- **ACTIVITY**: The lines of the records that include "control" should all be copied.

%%

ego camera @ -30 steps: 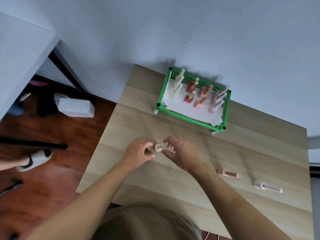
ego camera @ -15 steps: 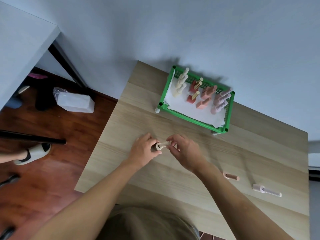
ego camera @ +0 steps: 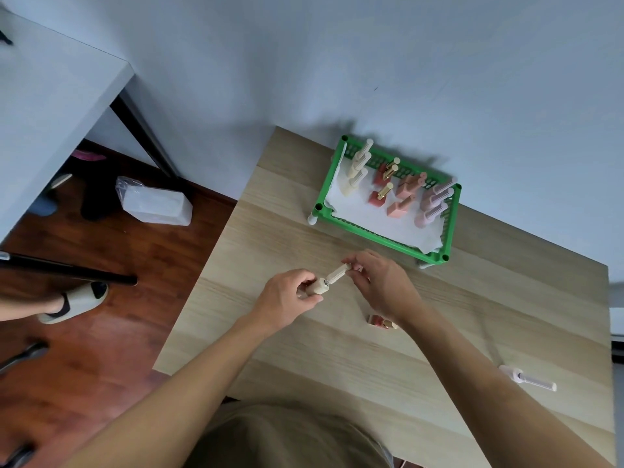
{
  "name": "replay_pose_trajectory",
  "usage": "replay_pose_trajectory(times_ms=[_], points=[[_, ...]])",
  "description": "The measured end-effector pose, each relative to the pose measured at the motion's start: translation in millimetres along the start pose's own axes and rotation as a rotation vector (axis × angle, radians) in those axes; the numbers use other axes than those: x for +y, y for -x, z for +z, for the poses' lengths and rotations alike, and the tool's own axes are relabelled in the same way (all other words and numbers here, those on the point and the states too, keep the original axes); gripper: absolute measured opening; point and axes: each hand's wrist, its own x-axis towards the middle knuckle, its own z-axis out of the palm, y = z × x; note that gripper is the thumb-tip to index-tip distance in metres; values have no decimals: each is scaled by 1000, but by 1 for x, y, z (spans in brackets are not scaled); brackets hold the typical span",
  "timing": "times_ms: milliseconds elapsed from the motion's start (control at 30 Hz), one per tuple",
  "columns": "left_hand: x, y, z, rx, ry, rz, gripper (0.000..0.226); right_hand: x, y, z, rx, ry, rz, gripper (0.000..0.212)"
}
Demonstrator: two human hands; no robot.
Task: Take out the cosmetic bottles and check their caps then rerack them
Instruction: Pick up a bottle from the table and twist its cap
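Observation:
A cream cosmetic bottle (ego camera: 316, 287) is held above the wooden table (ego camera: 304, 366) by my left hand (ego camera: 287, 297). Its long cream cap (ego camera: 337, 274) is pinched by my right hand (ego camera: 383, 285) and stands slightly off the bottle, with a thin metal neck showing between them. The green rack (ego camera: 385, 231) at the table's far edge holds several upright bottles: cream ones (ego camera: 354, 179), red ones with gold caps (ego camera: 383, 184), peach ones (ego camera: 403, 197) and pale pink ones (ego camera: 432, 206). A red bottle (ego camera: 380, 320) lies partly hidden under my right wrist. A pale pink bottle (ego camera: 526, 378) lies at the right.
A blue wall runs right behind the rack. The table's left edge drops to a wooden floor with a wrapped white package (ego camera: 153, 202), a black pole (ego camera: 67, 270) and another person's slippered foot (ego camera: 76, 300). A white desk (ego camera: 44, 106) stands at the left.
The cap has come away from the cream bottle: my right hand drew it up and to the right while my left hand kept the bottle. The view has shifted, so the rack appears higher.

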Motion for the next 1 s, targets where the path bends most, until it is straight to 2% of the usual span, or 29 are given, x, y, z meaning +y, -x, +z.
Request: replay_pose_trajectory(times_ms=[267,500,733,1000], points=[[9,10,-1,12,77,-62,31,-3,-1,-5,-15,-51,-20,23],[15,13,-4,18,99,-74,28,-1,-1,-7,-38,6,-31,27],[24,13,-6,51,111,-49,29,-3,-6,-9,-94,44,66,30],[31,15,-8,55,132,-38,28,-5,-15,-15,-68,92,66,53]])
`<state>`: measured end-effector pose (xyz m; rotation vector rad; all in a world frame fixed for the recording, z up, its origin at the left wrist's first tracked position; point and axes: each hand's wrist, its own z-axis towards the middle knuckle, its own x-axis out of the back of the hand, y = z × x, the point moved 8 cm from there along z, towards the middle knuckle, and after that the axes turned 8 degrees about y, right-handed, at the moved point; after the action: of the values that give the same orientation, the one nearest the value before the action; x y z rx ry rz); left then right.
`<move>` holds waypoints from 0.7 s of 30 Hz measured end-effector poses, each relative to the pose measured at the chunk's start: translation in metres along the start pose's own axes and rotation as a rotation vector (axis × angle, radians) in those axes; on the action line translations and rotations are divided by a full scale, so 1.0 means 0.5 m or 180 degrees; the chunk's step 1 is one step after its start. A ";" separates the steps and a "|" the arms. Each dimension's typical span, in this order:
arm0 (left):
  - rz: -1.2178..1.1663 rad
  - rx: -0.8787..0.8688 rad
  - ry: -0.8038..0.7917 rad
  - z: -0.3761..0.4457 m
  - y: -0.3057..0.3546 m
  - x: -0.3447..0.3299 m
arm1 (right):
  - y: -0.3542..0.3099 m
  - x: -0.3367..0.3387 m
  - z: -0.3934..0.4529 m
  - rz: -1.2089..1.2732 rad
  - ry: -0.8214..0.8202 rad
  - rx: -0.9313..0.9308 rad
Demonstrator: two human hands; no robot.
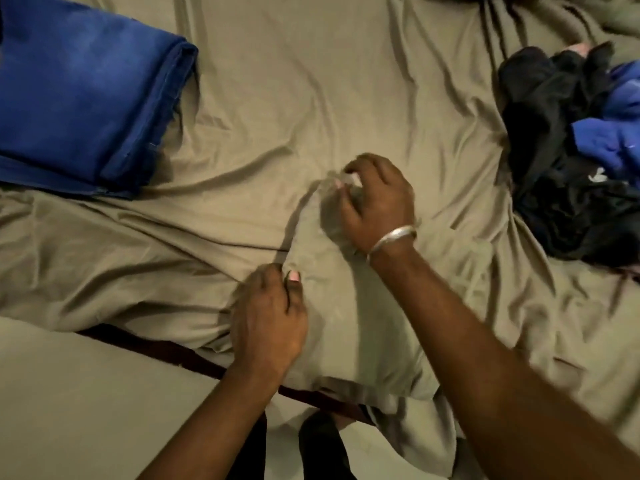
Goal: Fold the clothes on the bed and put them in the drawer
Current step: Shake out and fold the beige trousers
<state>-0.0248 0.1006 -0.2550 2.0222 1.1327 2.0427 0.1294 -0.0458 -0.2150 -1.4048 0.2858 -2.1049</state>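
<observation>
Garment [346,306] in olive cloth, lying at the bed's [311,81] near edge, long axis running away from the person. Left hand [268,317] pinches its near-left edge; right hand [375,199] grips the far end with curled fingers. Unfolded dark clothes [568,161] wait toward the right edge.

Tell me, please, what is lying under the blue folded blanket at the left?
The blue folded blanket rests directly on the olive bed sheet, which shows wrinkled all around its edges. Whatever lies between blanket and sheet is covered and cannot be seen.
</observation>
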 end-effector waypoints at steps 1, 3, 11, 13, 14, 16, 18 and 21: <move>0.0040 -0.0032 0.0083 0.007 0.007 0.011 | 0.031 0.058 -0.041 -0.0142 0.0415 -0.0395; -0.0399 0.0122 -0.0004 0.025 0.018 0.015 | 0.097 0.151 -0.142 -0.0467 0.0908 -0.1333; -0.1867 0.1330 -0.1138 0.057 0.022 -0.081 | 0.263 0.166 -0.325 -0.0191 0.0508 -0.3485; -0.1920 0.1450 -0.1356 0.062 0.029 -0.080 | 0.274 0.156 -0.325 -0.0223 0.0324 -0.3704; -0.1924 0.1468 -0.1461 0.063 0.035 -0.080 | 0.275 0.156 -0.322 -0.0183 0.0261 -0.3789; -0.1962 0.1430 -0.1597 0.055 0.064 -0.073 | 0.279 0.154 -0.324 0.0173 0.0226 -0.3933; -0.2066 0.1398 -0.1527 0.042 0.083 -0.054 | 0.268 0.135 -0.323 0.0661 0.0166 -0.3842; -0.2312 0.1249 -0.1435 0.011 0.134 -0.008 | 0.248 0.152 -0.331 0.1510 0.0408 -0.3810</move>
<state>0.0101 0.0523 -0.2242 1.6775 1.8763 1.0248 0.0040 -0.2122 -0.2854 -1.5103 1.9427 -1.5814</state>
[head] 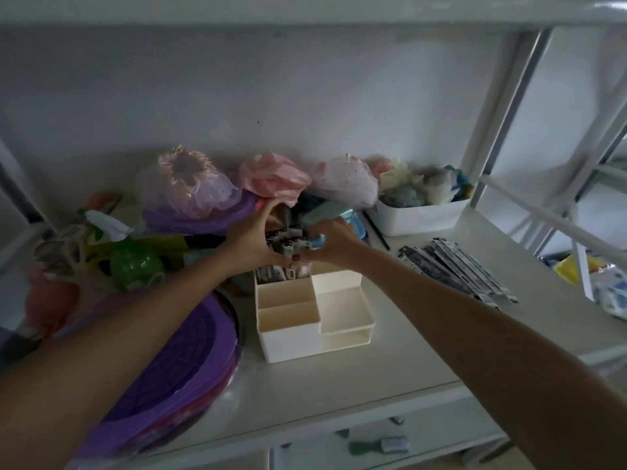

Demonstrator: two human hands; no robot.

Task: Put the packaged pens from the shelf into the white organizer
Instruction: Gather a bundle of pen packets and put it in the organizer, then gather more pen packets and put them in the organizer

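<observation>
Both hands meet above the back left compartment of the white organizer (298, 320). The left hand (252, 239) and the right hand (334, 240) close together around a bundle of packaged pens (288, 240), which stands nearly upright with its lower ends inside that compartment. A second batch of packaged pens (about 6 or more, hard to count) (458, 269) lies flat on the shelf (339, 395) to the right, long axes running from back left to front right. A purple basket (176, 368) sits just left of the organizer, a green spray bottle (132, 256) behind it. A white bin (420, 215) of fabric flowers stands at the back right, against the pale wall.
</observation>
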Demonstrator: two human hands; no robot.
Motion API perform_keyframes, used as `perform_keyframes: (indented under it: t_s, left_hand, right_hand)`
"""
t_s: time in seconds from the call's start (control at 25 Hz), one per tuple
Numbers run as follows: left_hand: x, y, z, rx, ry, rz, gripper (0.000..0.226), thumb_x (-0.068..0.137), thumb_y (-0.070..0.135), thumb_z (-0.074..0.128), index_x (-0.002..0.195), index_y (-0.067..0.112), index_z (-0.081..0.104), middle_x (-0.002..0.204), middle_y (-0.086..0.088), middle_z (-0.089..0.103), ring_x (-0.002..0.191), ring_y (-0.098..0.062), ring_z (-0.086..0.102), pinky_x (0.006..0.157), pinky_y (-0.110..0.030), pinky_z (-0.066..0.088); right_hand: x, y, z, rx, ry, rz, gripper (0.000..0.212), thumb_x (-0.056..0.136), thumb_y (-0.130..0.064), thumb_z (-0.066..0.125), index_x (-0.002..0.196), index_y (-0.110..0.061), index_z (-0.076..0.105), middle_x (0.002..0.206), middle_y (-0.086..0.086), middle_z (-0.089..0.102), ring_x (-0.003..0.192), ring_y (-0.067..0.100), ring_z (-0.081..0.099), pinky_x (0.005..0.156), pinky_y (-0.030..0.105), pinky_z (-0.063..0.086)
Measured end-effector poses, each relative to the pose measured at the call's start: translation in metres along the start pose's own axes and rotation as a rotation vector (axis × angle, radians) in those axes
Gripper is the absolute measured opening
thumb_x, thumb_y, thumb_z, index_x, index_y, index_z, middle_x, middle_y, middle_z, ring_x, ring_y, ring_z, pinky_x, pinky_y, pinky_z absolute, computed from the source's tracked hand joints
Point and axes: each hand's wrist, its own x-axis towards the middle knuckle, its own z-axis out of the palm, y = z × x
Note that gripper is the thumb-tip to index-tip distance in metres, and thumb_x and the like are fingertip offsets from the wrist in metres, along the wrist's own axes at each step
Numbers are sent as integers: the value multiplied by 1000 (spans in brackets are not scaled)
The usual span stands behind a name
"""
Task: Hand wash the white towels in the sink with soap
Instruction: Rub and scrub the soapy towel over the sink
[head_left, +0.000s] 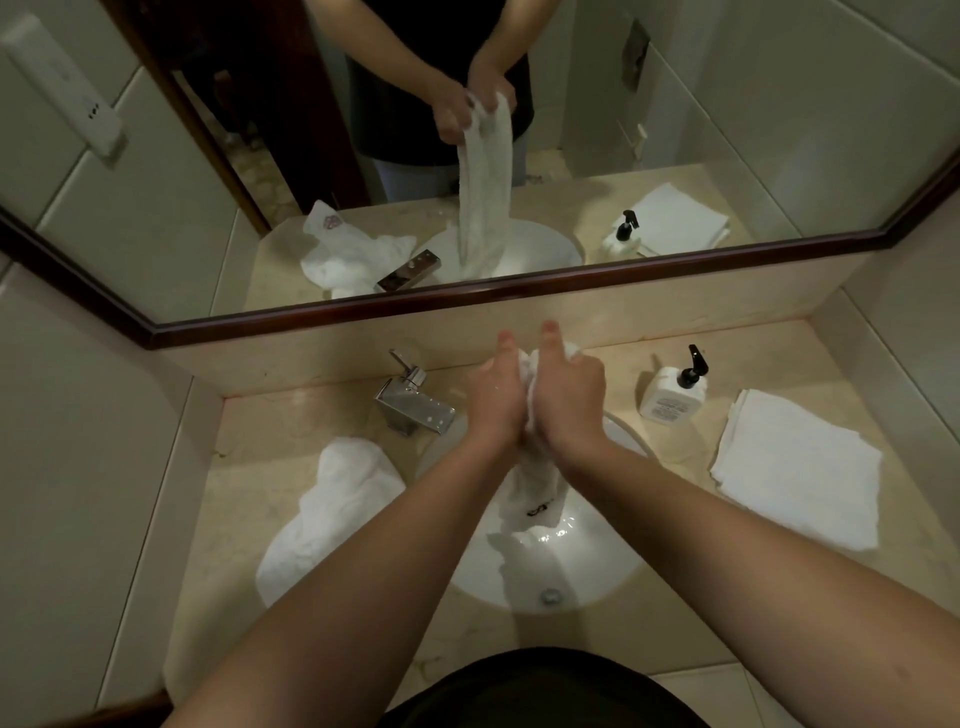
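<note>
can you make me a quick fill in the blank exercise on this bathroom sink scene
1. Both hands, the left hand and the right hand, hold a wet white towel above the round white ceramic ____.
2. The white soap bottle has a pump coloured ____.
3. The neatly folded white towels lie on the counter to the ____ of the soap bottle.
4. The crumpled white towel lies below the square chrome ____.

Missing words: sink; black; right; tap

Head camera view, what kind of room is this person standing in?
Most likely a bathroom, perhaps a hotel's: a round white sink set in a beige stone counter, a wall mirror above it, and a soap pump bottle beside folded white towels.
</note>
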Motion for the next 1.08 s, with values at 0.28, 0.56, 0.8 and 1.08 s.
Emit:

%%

- **TASK RESULT**:
  "timing": "times_ms: milliseconds elapsed from the motion's start (control at 30 Hz), one per tuple",
t_s: time in seconds from the call's start (control at 25 Hz), one per tuple

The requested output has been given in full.